For a practical example, you could submit material maps, where the actual material was selectable per triangle in your mesh. Right now, you either have to expand out all possible combinations and kill the ones you don't want (which is horribly inefficient) or re-submit a larger number of smaller vertex buffers, one for each material you want to apply.

For example, if you have a human that can swap out hair, clothing, retina, skin, etc, then either you submit each of those as a separate buffer, or you just submit one buffer, and let some per-triangle parameter sift through to the fragment shader to tell you which color map, bump map, etc you're interested in.

Another example would be terrain: you could say that each triangle interpolates between three different terrain textures, but you can bind 16 textures in total. Thus, you pick 3 textures out of the total palette of 16 in your shader. It's very analogous to ARL and how you implement matrix palette skinning in a vertex shader.

There's all kinds of procedural shading and layering tricks you can pull with this kind of instruction; the examples I'm quoting are just pedestrian ones that I can see immediate need for. Reducing the number of vertex buffer submissions is a worthy goal, in my experience.

Korval
11-05-2002, 10:35 AM
For example, if you have a human that can swap out hair, clothing, retina, skin, etc, then either you submit each of those as a separate buffer, or you just submit one buffer, and let some per-triangle parameter sift through to the fragment shader to tell you which color map, bump map, etc you're interested in.

It'd be just as easy to swap (in your data structures) the texture object with the proper one before rendering. After all, you're going to have to render the object multiple times anyway.

One problem with this idea (in general) is efficiency. The driver has to make sure that all these textures are avaliable simultaneously. If you only ever use, say, 8, of them, you may be slowing things down unnecessarily.

jwatte
11-05-2002, 12:46 PM
Korval,

No, I cannot "just swap out that texture". That's the whole point. To paint the entire mesh, I need to bind at least 6 textures. Either I can bind each texture, and draw 1/6th of the mesh, in a total of 6 submitted buffers. Or I can bind all 6 textures, submit a single buffer that contains all the data, and use texture unit indirection to choose which one I sample.

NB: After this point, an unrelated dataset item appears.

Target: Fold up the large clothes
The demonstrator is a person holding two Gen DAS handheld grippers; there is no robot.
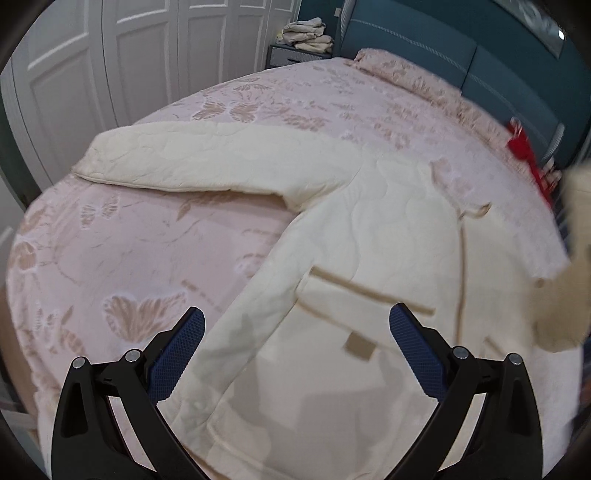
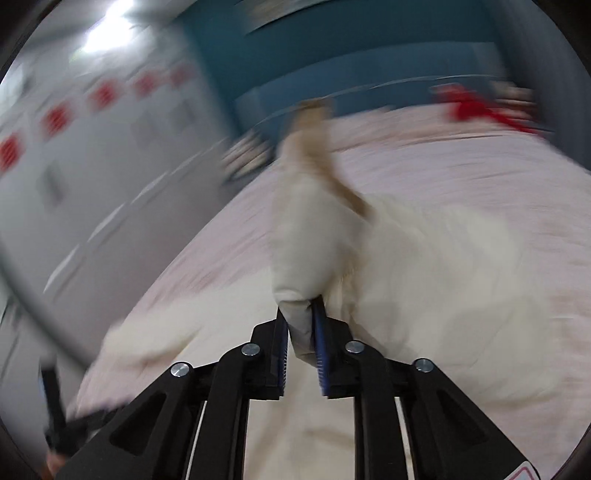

DirectX 9 *requires* the ability to bind 16 textures at the same time, and pass 8 texture coordinates from vertex shading to pixel shading. Sure, some enterprising hardware implementor will probably implement this with a single texture fetcher, looped 16 times, but that hardware hopefully (probably) will not find traction in the market. At a minimum, I would say you need 16 texture cache blocks to feed that single unit and keep it happy :-)

Korval
11-05-2002, 04:23 PM
No, I cannot "just swap out that texture". That's the whole point. To paint the entire mesh, I need to bind at least 6 textures. Either I can bind each texture, and draw 1/6th of the mesh, in a total of 6 submitted buffers. Or I can bind all 6 textures, submit a single buffer that contains all the data, and use texture unit indirection to choose which one I sample.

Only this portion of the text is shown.